From up to down, the IJV went from parallel (lateral) to the CCA to gradually move to the front of the CCA, so the angle between the IJV and CCA became smaller and the percent overlap of IJV and CCA was gradually increased at both sides of the neck (P <0.05 and P <0.01, respectively). The angle was larger at the right side than at the left side at two scan levels (P <0.01). The percent overlap was smaller on the right than on the left at the level of the upper border of the thyroid cartilage (P <0.05) (Tables 3 and 4).
CCA had already furcated at the level of the upper border of the thyroid cartilage in seven patients (3.5%) at the right side of the neck and in 12 patients (6%) at the left side of the neck (left side vs. right side, P >0.05).

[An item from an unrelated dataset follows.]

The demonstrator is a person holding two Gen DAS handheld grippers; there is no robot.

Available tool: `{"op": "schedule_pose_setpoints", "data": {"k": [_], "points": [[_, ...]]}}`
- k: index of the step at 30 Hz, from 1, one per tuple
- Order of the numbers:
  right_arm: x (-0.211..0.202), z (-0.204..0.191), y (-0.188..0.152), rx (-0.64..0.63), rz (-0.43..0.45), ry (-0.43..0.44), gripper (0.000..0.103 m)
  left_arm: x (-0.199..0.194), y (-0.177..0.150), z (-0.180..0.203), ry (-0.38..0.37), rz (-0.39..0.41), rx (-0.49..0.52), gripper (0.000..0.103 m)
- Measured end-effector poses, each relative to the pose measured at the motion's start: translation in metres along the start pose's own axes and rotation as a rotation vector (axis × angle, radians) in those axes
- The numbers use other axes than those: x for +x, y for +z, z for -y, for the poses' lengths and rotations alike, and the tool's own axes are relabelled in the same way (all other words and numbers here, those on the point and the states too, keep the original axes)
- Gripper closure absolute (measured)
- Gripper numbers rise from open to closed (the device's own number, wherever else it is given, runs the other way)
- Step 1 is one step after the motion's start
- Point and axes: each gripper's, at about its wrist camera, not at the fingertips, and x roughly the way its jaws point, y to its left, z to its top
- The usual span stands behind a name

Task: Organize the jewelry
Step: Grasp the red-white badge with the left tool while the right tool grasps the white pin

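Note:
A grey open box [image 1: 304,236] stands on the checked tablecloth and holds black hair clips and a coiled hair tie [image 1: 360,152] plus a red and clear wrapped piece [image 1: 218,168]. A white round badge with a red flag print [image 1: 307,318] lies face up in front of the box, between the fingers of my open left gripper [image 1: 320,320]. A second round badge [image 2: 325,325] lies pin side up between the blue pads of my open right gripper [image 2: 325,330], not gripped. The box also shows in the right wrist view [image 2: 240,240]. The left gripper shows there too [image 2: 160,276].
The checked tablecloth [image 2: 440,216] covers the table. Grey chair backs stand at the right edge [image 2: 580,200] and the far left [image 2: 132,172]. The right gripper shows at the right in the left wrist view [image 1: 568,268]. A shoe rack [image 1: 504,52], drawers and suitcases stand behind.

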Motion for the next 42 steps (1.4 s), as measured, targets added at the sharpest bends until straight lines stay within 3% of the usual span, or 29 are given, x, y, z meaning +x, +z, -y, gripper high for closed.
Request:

Analysis of the angle between IJV and CCA
There was no correlation among gender, weight, height or BMI with the angle of IJV and CCA (data not shown). The angle between the IJV and CCA was significantly smaller in patients over 53 years old (Table 5).
Cannulation of the right IJV at the level of the cricoid cartilage was successfully achieved in 191 patients after location of IJV by skin-surface marking with the assistance of ultrasonography. Ultrasonographic imaging in real time method was used in another five patients for whose IJV were positioned medially or directly above the CCA. The diameter of the right IJV was too small (<0.5 cm) in four of the 200 patients, and alternative approaches (subclavian or external jugular vein) were used. No inadvertent CCA puncture, hematoma, or pneumohemothorax occurred in these 200 patients.
Several entry sites for central venous cannulations such as subclavian, jugular, femoral venous route are described.16 The IJV is routinely cannulated for central venous access. Normally, the IJV follows the vascular bundle, down the neck, and most commonly becomes anterior and lateral to the CCA.8 Jugular vein cannulation using the traditional blind technique, guided by external landmarks, can be extremely hazardous both to patients with distorted anatomy of the neck and to coagulopathic individuals. Awareness of the expected location of the IJV and anatomic variation is very important.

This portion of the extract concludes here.